▶ [What you have to do]: Restate, word for word, each entry that follows, but skip its pictures.

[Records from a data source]

Start of Block

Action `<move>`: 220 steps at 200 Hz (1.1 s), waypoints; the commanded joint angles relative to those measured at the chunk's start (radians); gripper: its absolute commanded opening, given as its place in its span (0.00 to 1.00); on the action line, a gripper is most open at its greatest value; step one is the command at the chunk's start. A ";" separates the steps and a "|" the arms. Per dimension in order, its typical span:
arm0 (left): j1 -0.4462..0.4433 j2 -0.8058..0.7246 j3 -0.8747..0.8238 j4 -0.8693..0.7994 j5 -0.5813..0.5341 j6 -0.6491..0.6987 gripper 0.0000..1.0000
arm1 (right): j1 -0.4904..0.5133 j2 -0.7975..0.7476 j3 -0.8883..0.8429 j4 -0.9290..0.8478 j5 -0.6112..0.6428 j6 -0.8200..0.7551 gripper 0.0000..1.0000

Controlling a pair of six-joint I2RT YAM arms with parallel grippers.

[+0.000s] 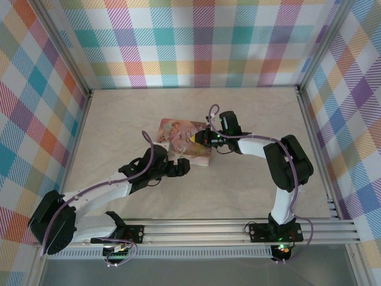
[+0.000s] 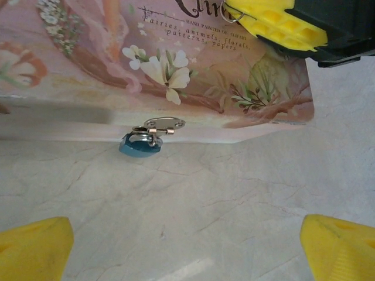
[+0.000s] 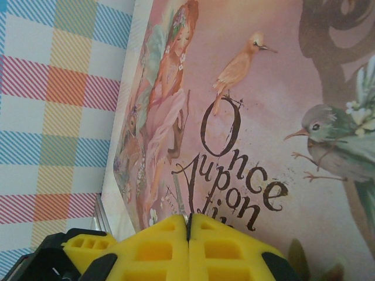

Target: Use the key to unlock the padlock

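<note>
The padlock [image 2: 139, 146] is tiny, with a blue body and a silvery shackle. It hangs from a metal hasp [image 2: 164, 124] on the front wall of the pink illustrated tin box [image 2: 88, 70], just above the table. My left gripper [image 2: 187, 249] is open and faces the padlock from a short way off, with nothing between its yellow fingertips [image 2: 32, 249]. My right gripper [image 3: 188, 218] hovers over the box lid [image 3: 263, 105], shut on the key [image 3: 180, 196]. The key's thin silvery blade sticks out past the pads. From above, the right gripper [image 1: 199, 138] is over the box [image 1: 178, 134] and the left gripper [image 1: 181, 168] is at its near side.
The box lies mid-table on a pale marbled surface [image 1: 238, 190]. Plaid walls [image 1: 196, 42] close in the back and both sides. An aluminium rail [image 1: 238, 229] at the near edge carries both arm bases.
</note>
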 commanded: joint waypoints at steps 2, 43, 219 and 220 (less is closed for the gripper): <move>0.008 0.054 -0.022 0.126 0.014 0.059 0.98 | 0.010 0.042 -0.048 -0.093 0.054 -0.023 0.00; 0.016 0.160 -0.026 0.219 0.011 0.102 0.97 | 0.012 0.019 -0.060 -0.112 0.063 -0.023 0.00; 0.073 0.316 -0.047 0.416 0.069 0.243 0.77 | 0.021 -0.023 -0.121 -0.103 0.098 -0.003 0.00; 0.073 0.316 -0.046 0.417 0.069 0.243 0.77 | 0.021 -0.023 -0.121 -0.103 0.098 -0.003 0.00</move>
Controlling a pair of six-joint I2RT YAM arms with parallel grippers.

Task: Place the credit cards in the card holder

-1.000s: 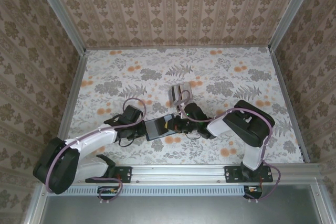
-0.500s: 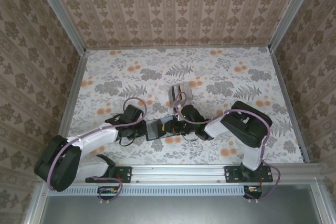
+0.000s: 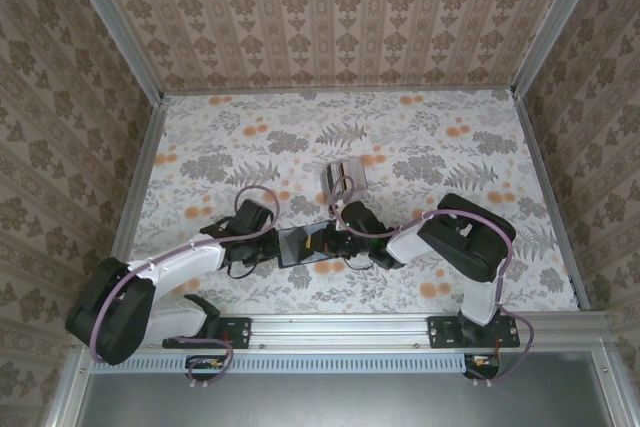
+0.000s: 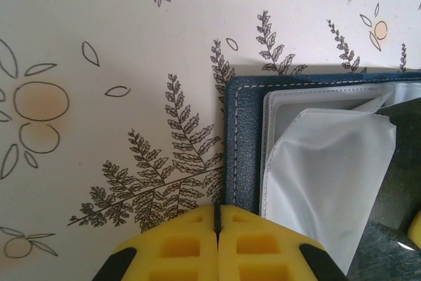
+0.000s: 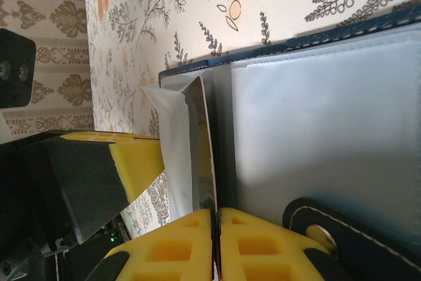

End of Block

▶ [Answer below]:
Action `<move>`: 220 steps at 200 Hz (1.1 s), waypoints; the commanded joint angles relative to those measured at the chunk's start (radians); gripper: its absolute commanded opening, given as its place in its span (0.00 to 1.00); on the action line, a gripper is most open at its greatest value; step one is the command at the chunk's start. A ";" separates the steps and a "|" the arms. Per dimension in order, its typical span:
arm0 (left): j1 -0.4462..0.4433 j2 -0.8058..0.7246 j3 -0.8747..0.8238 j4 -0.8693..0.7994 j5 -0.5813..0.5341 j6 -0.6491..0.6987 gripper 0.0000..1.0000
arm1 (right): j1 -0.4904..0.5133 j2 -0.7975..0.7476 j3 -0.8883..0.8429 j4 -0.9290..0.8478 j5 -0.6112..0.6428 j6 -0.8200..0.7551 gripper 0.0000..1.0000

Controlling a pair of six-joint I2RT YAM arms with parallel grippers.

[+0.000s] 
[+0.000s] 
[+0.000s] 

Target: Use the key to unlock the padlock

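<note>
The padlock [image 2: 139, 146] is tiny, with a blue body and a silvery shackle. It hangs from a metal hasp [image 2: 164, 124] on the front wall of the pink illustrated tin box [image 2: 88, 70], just above the table. My left gripper [image 2: 187, 249] is open and faces the padlock from a short way off, with nothing between its yellow fingertips [image 2: 32, 249]. My right gripper [image 3: 188, 218] hovers over the box lid [image 3: 263, 105], shut on the key [image 3: 180, 196]. The key's thin silvery blade sticks out past the pads. From above, the right gripper [image 1: 199, 138] is over the box [image 1: 178, 134] and the left gripper [image 1: 181, 168] is at its near side.
The box lies mid-table on a pale marbled surface [image 1: 238, 190]. Plaid walls [image 1: 196, 42] close in the back and both sides. An aluminium rail [image 1: 238, 229] at the near edge carries both arm bases.
</note>
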 commanded: joint waypoints at steps 2, 43, 219 and 220 (less is closed for the gripper): <move>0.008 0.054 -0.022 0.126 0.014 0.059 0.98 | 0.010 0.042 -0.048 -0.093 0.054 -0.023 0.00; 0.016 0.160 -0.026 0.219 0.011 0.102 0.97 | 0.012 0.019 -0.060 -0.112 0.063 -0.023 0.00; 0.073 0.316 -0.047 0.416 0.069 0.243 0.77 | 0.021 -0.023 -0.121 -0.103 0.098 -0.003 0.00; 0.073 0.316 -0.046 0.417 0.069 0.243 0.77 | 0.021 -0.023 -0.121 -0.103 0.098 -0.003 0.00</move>
Controlling a pair of six-joint I2RT YAM arms with parallel grippers.

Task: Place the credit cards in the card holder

-1.000s: 
-0.500s: 
+0.000s: 
+0.000s: 
+0.000s: 

This exercise has nothing more to it.